A partir de juillet 2021, la nouvelle réglementation environnementale RE 2020 interdira aux installateurs de poser des chaudières à gaz dans les logements collectifs neufs. «Dans ces conditions, je suspends le projet d'agrandissement de mon usine de fabrication d'échangeurs thermiques à gaz», indique Joseph Le Mer, le président du groupe Sermeta, basé à Morlaix (Finistère).

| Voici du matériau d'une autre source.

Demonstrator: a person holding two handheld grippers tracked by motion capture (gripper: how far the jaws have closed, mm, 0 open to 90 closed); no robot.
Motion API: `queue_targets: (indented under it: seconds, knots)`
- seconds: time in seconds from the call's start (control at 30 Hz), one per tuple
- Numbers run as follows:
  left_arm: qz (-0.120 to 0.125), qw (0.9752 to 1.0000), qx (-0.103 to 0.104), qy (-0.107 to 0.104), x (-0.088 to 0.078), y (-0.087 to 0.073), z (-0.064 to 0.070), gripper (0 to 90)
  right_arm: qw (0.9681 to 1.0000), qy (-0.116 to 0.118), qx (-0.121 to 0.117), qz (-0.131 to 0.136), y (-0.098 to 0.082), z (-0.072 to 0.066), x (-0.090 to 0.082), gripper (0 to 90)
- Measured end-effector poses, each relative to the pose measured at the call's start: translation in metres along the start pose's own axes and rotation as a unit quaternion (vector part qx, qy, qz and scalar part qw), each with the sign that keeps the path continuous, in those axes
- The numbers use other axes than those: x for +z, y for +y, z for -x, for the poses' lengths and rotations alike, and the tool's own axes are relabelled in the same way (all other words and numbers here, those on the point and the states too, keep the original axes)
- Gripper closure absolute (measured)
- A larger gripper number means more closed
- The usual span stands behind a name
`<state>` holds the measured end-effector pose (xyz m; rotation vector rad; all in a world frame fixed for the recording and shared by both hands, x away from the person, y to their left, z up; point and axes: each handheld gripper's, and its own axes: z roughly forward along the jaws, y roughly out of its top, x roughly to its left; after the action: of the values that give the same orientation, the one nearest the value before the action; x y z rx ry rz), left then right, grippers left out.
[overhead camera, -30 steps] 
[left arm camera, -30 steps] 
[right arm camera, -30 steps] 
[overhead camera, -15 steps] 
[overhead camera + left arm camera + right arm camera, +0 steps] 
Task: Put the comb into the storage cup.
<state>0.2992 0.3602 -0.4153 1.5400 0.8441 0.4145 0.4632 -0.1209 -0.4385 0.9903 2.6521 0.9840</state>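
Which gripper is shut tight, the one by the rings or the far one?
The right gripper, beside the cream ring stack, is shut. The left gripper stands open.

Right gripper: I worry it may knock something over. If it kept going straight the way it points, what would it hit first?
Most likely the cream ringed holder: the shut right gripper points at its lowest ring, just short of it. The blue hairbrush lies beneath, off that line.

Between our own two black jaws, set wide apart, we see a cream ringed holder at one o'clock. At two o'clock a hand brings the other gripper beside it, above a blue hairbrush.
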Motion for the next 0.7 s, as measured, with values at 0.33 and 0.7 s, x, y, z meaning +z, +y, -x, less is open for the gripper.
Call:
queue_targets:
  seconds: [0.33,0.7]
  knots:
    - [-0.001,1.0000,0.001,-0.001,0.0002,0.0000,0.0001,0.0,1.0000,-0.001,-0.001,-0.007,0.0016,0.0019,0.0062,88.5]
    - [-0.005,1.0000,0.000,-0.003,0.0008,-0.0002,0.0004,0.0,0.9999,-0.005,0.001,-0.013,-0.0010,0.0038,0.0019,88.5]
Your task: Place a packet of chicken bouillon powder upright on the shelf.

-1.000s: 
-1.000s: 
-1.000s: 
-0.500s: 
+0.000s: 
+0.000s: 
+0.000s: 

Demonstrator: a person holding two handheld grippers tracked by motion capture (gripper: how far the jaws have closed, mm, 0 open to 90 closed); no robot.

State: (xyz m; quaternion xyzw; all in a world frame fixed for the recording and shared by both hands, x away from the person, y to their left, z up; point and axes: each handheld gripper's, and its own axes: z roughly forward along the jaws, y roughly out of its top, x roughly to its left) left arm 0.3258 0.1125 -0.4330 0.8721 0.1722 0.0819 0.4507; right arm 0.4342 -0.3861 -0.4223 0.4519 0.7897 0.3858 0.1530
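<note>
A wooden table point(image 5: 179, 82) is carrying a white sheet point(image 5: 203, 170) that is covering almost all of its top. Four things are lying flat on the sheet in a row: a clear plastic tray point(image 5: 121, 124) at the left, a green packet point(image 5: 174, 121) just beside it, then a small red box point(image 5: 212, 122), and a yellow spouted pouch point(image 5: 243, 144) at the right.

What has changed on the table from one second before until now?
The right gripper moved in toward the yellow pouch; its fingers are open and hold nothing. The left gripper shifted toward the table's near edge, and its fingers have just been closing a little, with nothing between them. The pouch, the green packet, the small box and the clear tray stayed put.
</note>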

Un investissement de 10 millions d'euros qui devait se traduire par la création d'une centaine d'emplois devant s'ajouter aux 800 postes actuels. Si la nouvelle réglementation est réellement appliquée, «je perdrai plus de 15 % de mon chiffre d’affaires annuel de 200 millions d'euros», calcule le dirigeant.
Un projet d'échangeurs à l'hydrogène et aux gaz verts
En 2020, Sermeta aura produit plus de 2,2 millions d’échangeurs thermiques en inox. 50 000 d'entre eux sont destinés aux logements neufs en France et 200 000 pour la rénovation des installations anciennes. Les autres volumes sont expédiés à l'étranger. Et, c'est pour ses marchés internationaux que le groupe industriel va continuer d'innover. Une centaine de ses collaborateurs travaillent actuellement à la mise au point de prototypes d'échangeurs thermiques qui vont fonctionner à l’hydrogène et aux gaz verts. Ils ne seront pas destinées au marché français, «mais au reste de la planète», dit encore le P-DG.